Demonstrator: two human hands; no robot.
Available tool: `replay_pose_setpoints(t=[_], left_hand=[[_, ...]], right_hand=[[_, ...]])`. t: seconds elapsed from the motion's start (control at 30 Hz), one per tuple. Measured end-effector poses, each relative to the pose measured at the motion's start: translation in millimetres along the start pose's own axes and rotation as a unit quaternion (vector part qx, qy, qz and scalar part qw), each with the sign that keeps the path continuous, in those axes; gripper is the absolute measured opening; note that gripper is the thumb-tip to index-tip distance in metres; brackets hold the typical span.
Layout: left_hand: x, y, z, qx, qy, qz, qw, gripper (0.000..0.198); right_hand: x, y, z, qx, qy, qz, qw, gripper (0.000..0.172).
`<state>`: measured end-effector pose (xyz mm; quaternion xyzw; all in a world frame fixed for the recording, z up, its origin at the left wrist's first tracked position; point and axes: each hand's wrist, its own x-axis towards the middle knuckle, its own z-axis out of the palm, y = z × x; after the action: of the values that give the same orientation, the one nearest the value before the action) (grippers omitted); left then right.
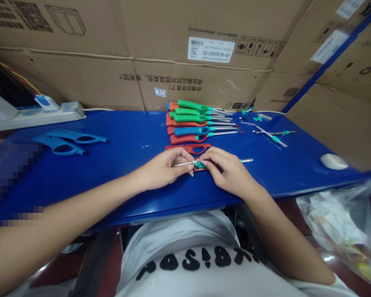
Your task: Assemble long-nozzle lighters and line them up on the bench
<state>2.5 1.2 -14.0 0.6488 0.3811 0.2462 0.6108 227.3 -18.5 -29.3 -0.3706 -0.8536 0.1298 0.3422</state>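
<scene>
My left hand (163,167) is closed, with thumb and fingers pinching a slim silver rod-like piece (183,163). Directly across from it, my right hand (227,167) pinches a small green plastic piece (200,165); the fingertips of both hands almost meet. Under the fingers lies a red lighter shell (199,170), mostly hidden. A silver lighter tube (246,160) sticks out to the right from behind my right hand. Just beyond my hands rests another red shell half (188,148) with a trigger opening.
Several long-nosed lighters (190,130) in green, red and blue are stacked behind. Blue shells (71,140) lie left, near a power strip (64,117). Loose tubes (270,134) and a white mouse (334,161) are right. A cardboard wall (160,49) closes the back.
</scene>
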Motion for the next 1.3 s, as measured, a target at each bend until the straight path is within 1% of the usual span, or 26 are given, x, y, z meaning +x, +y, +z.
replay_pose_setpoints(t=[0.17, 0.4, 0.53, 0.77, 0.83, 0.93, 1.03, 1.1, 1.3], left_hand=[[-1.5, 1.4, 1.2, -0.004, 0.001, 0.002, 1.000, 0.025], [1.0, -2.5, 2.5, -0.033, 0.005, 0.043, 0.999, 0.026], [0.9, -5.5, 2.9, -0.027, 0.007, 0.048, 0.998, 0.025], [-0.1, -5.4, 4.9, -0.008, 0.022, 0.051, 0.998, 0.020], [-1.1, -2.7, 5.5, 0.002, 0.030, 0.041, 0.999, 0.024], [-4.3, 2.8, 5.8, 0.039, 0.059, 0.028, 0.997, 0.035], [-7.8, 6.9, 5.1, 0.092, 0.093, 0.043, 0.991, 0.040], [-9.3, 7.8, 4.6, 0.120, 0.101, 0.057, 0.986, 0.038], [-9.1, 3.4, 5.8, 0.170, 0.123, 0.094, 0.973, 0.028]], right_hand=[[0.2, -1.5, -0.1, 0.002, 0.003, 0.001, 1.000, 0.015], [-0.1, -3.6, 0.3, 0.006, 0.016, 0.007, 1.000, 0.016], [0.6, -4.0, 0.1, 0.004, 0.019, 0.003, 1.000, 0.016], [0.8, -4.3, -0.2, -0.006, 0.004, 0.013, 1.000, 0.016], [1.0, -4.8, -0.5, 0.003, 0.011, 0.024, 1.000, 0.014], [1.9, -5.6, -1.1, 0.021, 0.031, 0.042, 0.998, 0.011], [3.6, -6.3, -1.7, 0.042, 0.047, 0.045, 0.997, 0.012], [4.8, -7.0, -2.0, 0.060, 0.054, 0.054, 0.995, 0.013], [6.9, -9.8, -1.9, 0.109, 0.046, 0.116, 0.986, 0.017]])
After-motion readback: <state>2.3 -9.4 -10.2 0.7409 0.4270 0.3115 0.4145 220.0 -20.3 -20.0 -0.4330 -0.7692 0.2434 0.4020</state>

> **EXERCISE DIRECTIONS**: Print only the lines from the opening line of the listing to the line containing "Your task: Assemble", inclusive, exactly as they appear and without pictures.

> **SOLVED PROBLEM**:
Demonstrator: two human hands; no robot.
Available tool: `replay_pose_setpoints(t=[_], left_hand=[[_, ...]], right_hand=[[_, ...]])`. t: seconds elapsed from the motion's start (control at 30 Hz), one per tuple. Measured end-effector poses, each relative to the pose measured at the motion's start: translation in millimetres along the start pose's own axes and rotation as a unit quaternion (vector part qx, qy, qz and scalar part qw), each with the sign that keeps the path continuous, in those axes; gripper is the absolute measured opening; note that gripper is the thumb-tip to index-tip distance in metres; brackets hold the typical span.
Layout: left_hand: x, y, z, qx, qy, qz, qw, gripper (0.000..0.198); right_hand: x, y, z, qx, qy, qz, qw, gripper (0.000..0.172).
`<state>`: measured end-effector pose (xyz mm; quaternion xyzw; all in a world frame fixed for the recording, z up, its origin at the left wrist's first tracked position; point and axes: each hand's wrist, its own x-axis towards the middle knuckle, its own z-axis out of the palm, y = z × x; after the action: of the values that give the same orientation, the one nearest the value before the action) (grippers omitted); left then right.
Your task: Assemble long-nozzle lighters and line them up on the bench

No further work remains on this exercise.